Cascading Style Sheets (css) provide a way to specify the style of your page elements (e.g spacing, margins, fonts, etc) separately from the content of your document. This separation of style from content provides a way to create consistency of style across your entire web site and makes it easy to manage changes.

Useful Links:

3 Ways of Including Styles

  1. inline: not particularly useful because it does not provide separation of content from style.
  2. internal (in the header): useful if you want to apply the style only to one document.
  3. external file: fully separates style from content.

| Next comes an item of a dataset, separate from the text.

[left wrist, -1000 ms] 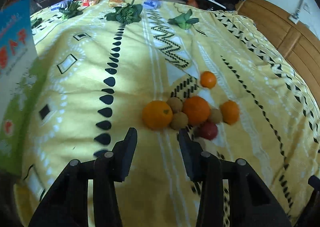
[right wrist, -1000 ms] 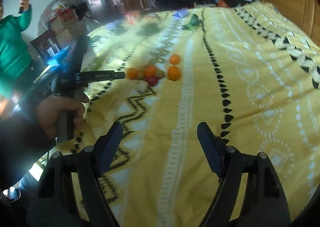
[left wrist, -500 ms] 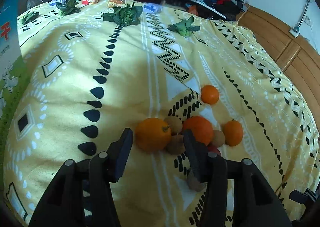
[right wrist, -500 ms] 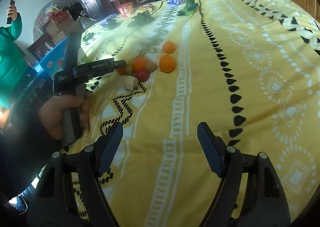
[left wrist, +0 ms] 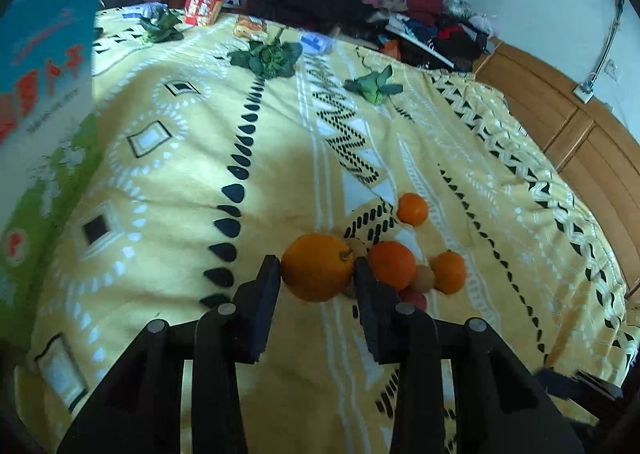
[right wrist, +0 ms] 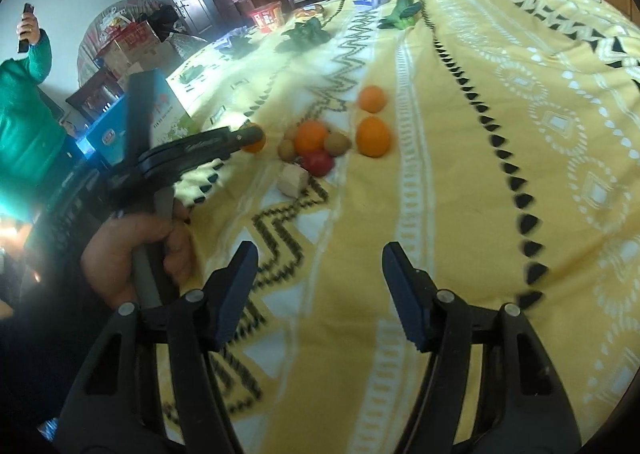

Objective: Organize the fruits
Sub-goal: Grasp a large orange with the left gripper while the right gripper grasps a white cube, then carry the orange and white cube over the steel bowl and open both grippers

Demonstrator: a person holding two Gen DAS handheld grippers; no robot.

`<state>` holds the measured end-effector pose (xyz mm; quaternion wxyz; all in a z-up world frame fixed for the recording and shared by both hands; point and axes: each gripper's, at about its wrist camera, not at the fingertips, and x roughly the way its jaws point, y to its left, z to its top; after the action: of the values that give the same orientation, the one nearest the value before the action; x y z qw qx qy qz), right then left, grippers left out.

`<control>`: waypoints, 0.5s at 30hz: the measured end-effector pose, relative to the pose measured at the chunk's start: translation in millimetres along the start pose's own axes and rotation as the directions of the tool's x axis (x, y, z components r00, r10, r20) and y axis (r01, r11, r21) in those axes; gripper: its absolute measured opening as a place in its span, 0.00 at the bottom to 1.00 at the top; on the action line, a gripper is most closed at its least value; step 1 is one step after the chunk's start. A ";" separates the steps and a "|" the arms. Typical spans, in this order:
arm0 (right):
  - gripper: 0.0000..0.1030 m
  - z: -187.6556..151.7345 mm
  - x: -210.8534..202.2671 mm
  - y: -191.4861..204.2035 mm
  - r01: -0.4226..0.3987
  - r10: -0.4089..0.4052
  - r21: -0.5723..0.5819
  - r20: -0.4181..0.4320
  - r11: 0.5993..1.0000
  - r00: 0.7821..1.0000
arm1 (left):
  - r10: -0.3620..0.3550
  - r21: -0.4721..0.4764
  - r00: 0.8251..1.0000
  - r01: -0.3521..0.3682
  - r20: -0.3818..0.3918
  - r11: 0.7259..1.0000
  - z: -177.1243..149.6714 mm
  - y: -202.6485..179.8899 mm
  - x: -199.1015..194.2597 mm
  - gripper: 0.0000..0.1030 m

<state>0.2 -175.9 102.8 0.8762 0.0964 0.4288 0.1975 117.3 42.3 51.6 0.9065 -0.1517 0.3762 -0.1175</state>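
A cluster of fruit lies on the yellow patterned bedspread (left wrist: 168,190). My left gripper (left wrist: 316,274) has its jaws on both sides of a large orange (left wrist: 318,267), touching it, with the orange resting on the bed. Beside it are a second orange (left wrist: 392,264), two smaller oranges (left wrist: 450,271) (left wrist: 413,208), brown kiwis (left wrist: 424,278) and a red fruit (left wrist: 414,299). In the right wrist view the left gripper (right wrist: 250,136) sits on the large orange (right wrist: 256,142). My right gripper (right wrist: 318,274) is open and empty, well short of the fruit.
Leafy greens (left wrist: 266,58) (left wrist: 374,86) (left wrist: 162,26) lie at the far side of the bed. A red snack tub (left wrist: 203,8) and packets stand behind them. A blue-green carton (left wrist: 36,126) stands at the left. A pale block (right wrist: 293,181) lies by the fruit.
My left gripper has moved forward to the large orange and its jaws have closed in around it. My right gripper has stayed open, shifting slightly.
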 end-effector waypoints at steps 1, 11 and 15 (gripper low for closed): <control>0.64 4.6 7.0 1.9 -0.014 0.014 0.005 0.002 1.000 1.000 | 0.005 -0.002 1.000 -0.005 0.009 1.000 -2.2 0.5 -8.1 0.37; 0.44 36.7 98.9 8.1 -0.005 0.008 0.039 -0.088 0.999 0.996 | 0.024 -0.052 0.998 -0.021 0.056 0.998 -10.9 11.1 -60.6 0.37; 0.33 34.2 108.2 8.4 0.000 0.004 0.035 -0.102 0.999 0.995 | 0.018 -0.041 0.999 -0.016 0.051 0.999 -11.8 8.5 -63.9 0.37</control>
<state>85.0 -121.9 49.5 0.8511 0.1019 0.4764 0.1957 65.6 68.9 81.9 0.9136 -0.1698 0.3562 -0.0981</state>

Used when a consistent style is desired across many web documents.

Example

<HTML>
  <HEAD>
    <TITLE>title</TITLE>
     <LINK REL=STYLESHEET TYPE="text/css" 
        HREF="myStyles.css">
     <STYLE TYPE="text/css">
           H1 { color: blue }
    </STYLE>
  </HEAD>
  <BODY>
    <H1>Headline is blue</H1>
    <P STYLE="color: green">While the paragraph is green.
  </BODY>
</HTML>

Precedence

When more than one way of including styles is used then:

Creating Internal Styles

Internal styles are specified in the head section using the style tag as shown in the example above.

If more than one tag shares the same property value, then the tags can be grouped. Note, this does not mean the tags are identical. They still have the default values for all of the properties not specified in the style.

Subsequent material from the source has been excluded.